Hamburg nach der Wahl: Die Heuchler
Die AfD ist eine Partei, die zu dem System gehören will, das sie abzuschaffen vorhat. In Hamburg hat sie 5,3 Prozent der Stimmen bekommen.
H amburg hat gewählt, heißt es überall. Ich habe auch gewählt, ich bin auch Hamburg. Hamburg hat uns Sonntagabend fast sehr glücklich gemacht. Denn fast ist die AfD nicht in die Bürgerschaft gekommen. Aber sie ist es eben doch, und darum sind wir nun nicht mehr so glücklich. Schon wurde triumphiert, hier sei es eben doch besser als anderswo, die Leute seien besser, klüger, Menschen, die nicht die AfD wählen.
Ich gebe zu, auch ich habe so empfunden. Ein Glück, dachte ich, lebe ich in Hamburg und nicht in Chemnitz oder Dresden. Ich kenne eine junge Frau, die in Chemnitz studiert, sie kann es kaum ertragen, die Rechten seien überall, sagt sie. Wird sie nach dem Studium nach Hamburg kommen? Wird sie irgendwohin gehen, wo nicht so viele Rechte herumlaufen? Wird sie sich ihr Leben danach einrichten? Würde ich das tun? Als ich 1994 nach Hamburg gekommen bin, habe ich darüber nicht nachgedacht, es ist mir gar nicht bewusst gewesen, dass ich in eine Stadt gekommen war, in der Rechte so wenig zu melden haben.

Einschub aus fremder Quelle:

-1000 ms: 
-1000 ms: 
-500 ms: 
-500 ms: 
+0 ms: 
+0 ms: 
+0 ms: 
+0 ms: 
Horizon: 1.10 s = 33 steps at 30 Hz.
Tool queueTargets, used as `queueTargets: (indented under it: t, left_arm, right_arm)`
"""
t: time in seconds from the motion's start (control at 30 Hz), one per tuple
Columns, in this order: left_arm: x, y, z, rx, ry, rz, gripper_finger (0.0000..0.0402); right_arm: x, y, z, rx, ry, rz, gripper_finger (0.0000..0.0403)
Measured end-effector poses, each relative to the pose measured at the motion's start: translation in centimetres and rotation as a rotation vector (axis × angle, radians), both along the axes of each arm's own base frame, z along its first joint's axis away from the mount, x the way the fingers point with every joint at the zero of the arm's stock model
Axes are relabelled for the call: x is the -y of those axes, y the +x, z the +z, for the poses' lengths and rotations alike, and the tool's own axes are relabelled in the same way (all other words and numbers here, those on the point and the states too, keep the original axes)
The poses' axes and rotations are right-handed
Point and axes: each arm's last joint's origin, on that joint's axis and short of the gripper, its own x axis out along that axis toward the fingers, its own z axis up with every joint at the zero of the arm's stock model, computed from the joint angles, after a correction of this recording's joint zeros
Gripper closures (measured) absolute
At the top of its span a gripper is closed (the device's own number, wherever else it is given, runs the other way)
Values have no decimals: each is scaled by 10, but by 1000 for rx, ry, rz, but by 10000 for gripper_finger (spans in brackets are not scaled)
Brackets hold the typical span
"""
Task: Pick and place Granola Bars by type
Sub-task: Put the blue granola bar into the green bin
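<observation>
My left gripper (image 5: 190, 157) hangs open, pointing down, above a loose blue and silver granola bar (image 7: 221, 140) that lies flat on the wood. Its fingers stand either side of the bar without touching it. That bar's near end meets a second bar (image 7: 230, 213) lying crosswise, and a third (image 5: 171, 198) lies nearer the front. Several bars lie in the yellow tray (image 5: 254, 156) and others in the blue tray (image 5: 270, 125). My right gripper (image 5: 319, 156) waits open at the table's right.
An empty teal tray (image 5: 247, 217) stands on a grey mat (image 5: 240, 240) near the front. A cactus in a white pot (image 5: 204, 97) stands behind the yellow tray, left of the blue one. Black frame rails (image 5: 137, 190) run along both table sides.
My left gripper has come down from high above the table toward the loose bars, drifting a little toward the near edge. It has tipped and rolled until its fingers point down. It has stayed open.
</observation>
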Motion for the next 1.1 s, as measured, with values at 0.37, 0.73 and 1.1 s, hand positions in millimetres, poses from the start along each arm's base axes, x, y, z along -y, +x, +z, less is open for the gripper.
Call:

Am 23. September 2001 allerdings wählten 19,4 Prozent der Hamburger*innen die Schill-Partei, die damit drittstärkste Kraft in der Hamburger Bürgerschaft wurde. Woher kamen diese Wähler*innen 2001 plötzlich, und wo waren sie vorher, wo sind sie jetzt? Nachträglich wurde dieses Wahlergebnis der Unzufriedenheit mit der SPD zugeschrieben. Und der Angst nach dem 11. September. Aber es waren fast 20 Prozent, ein Fünftel der Hamburger Bürger*innen hatte eine Schill-Partei gewählt!
Wenn wir jetzt glauben, dass wir hier, in dieser Stadt, auf der sicheren und richtigen Seite stehen, müssen wir uns nur an 2001 erinnern. Glücklicherweise wählen die 19,4 Prozent Schill-Partei-Wähler*innen jetzt nicht die AfD. Vielleicht hat die katastrophale Erfahrung mit einer rechtspopulistischen Partei die Hamburger*innen aber auch klüger gemacht? Das ist es ja, was wir hoffen, dass wir klüger sind. Dass wir wissen.

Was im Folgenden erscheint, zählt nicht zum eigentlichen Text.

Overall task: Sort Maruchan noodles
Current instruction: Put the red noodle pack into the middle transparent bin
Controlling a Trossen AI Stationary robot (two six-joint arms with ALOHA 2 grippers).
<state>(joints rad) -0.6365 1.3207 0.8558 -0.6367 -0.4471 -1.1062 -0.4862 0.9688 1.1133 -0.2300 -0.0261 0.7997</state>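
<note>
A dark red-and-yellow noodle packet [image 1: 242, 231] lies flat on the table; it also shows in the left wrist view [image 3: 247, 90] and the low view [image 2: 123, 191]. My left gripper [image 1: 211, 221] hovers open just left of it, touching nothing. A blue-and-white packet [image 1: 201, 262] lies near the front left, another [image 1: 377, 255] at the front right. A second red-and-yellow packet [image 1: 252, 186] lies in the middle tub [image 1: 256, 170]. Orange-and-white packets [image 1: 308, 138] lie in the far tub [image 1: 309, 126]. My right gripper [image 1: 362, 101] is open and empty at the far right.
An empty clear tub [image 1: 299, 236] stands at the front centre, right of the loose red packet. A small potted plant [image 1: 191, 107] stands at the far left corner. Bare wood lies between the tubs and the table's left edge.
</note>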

Dirk Nockemann glaubt, das schlechte Abschneiden seiner Partei sei „Ergebnis einer maximalen Ausgrenzungskampagne“. „Die Anti-AfD-Kampagne hat uns nicht ausgeknockt“, triumphierte die AfD gleich auf Twitter, nachdem es klar geworden war, dass sie nun doch in der Bürgerschaft vertreten sein wird.
Die AfD beschwert sich wie keine andere Partei über die Presse, die Medien, die öffentliche Meinung. „Üble GEZ-Propaganda“ (Jörg Meuthen) werde gegen sie aufgefahren, die Morde in Hanau würden ihnen ungerechterweise angerechnet etc. Aufgrund der „falschen Wahlprognosen“ sei ihr Spitzenkandidat, Dirk Nockemann, nicht ins Fernsehen eingeladen worden. In die „Systemmedien“ möchte die AfD nämlich schon gerne, und mit den anderen spielen, sie möchte dazu gehören, zu dem System, das sie abzuschaffen vorhat.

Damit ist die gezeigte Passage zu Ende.